- Origin: Wolverhampton, United Kingdom
- Genres: Bhangra
- Occupations: DJ, music producer, singer
- Years active: 2008–present
- Labels: Moviebox, VIP Records, Vvanjhali Records, Zee Music, T-Series
- Website: www.bupssaggu.com

= Bups Saggu =

British-born musician

Bups Saggu is a British Bhangra DJ, music producer and singer based in Wolverhampton, England.

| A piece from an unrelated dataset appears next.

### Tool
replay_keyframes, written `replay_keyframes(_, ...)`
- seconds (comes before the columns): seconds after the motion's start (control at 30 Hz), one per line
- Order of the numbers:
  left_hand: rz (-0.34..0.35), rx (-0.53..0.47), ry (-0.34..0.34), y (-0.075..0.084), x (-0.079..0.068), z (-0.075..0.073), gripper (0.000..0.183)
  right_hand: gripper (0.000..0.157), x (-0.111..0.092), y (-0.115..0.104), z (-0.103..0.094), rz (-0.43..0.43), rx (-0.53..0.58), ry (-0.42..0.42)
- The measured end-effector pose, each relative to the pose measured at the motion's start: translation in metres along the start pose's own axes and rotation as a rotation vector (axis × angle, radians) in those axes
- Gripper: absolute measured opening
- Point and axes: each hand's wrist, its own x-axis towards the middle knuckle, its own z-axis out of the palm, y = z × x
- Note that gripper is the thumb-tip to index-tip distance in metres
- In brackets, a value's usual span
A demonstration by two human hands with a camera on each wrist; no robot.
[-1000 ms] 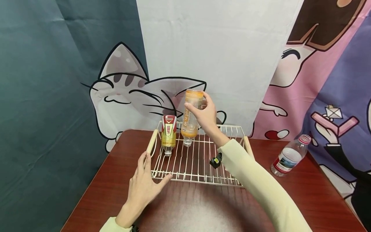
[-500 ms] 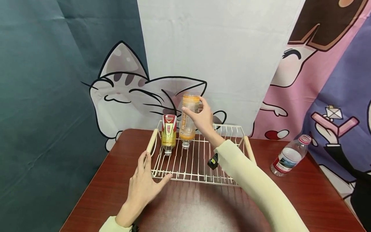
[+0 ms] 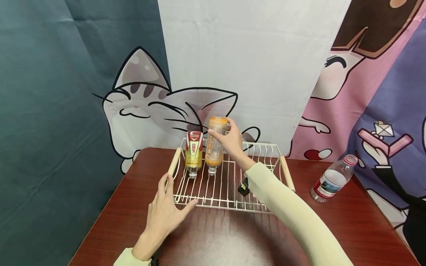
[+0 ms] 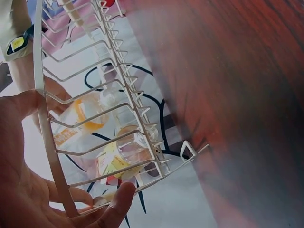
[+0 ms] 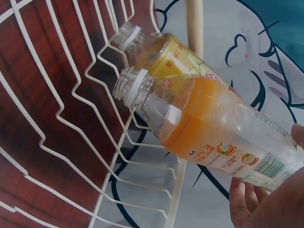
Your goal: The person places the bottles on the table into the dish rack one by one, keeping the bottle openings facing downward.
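My right hand point(image 3: 231, 138) grips a clear plastic bottle point(image 3: 214, 149) with orange bands, near its base. It hangs neck-down at the left back of a white wire dish rack point(image 3: 236, 205). In the right wrist view, the open neck of this bottle point(image 5: 204, 118) lies close to the wires; contact is unclear. Just left of it, a red-and-yellow labelled bottle point(image 3: 193, 151) stands upside down in the rack. My left hand point(image 3: 163, 212) holds the rack's front left corner, fingers at the wooden handle point(image 3: 174, 162) and thumb on the front rim.
On the reddish wood table point(image 3: 110, 214), right of the rack, a clear water bottle point(image 3: 332, 179) stands uncapped with a red-and-white label. A second wooden handle point(image 3: 287, 173) forms the rack's right side. Behind the table hangs a printed cloth point(image 3: 253, 55).
My right hand has lowered the orange-banded bottle and brought it slightly left, nearer the red-and-yellow one. My left hand has stayed on the rack corner.
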Motion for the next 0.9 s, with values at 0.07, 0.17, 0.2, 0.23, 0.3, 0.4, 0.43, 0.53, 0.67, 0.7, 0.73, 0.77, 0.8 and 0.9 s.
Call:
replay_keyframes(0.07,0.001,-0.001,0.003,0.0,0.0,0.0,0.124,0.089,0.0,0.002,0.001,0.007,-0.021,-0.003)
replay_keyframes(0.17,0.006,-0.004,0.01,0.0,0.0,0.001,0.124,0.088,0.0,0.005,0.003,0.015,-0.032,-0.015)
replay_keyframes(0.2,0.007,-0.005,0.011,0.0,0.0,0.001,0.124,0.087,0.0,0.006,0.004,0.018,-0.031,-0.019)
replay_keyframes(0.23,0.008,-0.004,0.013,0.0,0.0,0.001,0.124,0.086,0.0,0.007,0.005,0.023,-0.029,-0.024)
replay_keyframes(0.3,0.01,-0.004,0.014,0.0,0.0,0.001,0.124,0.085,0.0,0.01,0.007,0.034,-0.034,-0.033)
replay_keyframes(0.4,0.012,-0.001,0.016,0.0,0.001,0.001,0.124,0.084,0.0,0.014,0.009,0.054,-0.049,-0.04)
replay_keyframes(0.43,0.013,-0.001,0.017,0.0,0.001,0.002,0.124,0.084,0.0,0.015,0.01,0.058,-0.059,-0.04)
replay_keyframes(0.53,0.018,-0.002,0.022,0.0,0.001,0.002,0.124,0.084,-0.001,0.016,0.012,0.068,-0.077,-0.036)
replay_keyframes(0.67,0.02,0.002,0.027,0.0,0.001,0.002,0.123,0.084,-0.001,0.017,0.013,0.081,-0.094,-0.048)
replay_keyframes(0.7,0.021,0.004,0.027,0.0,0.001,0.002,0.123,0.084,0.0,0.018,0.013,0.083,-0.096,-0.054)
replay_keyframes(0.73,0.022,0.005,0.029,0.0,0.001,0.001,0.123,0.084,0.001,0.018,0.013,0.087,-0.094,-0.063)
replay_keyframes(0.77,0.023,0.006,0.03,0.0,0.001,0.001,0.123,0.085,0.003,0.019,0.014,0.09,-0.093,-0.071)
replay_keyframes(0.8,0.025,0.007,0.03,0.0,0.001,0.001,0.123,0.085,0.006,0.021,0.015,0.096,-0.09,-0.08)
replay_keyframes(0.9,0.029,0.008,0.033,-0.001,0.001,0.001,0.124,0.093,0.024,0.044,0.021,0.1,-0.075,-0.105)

==Early life and education==
Saggu was born in Wolverhampton, England. He learned to play the tabla at the local gurdwara. He has a degree in accounting, and he also studied music and production at London's IMW campus.

==Career ==
Saggu started his musical career as a Bhangra dancer, with the Punjab Bhangra Group from Wolverhampton, with whom he toured the UK and the world. He then turned to playing dhol because he "took a liking to the larger and louder sound". He played for the Midland Boyz, before deciding to become a DJ himself, playing at clubs across the Midlands. The next step in his career was to join the Safri Boys, touring the world with other bands, while studying in the university, and later studying music and production at London's IMW campus. After graduating, he joined the Rhythm Shakers Collective but left shortly after. He then started his own show Groove Asia, while building his own recording studio, Loft Recordings, and working on his first solo album Redefined, released in 2011 on Moviebox. The album included the tracks "Photo Rakh Ke", featuring Miss Pooja and "Matha Tekhiya" featuring Lehmber Hussainpuri, both of which charted in BBC charts.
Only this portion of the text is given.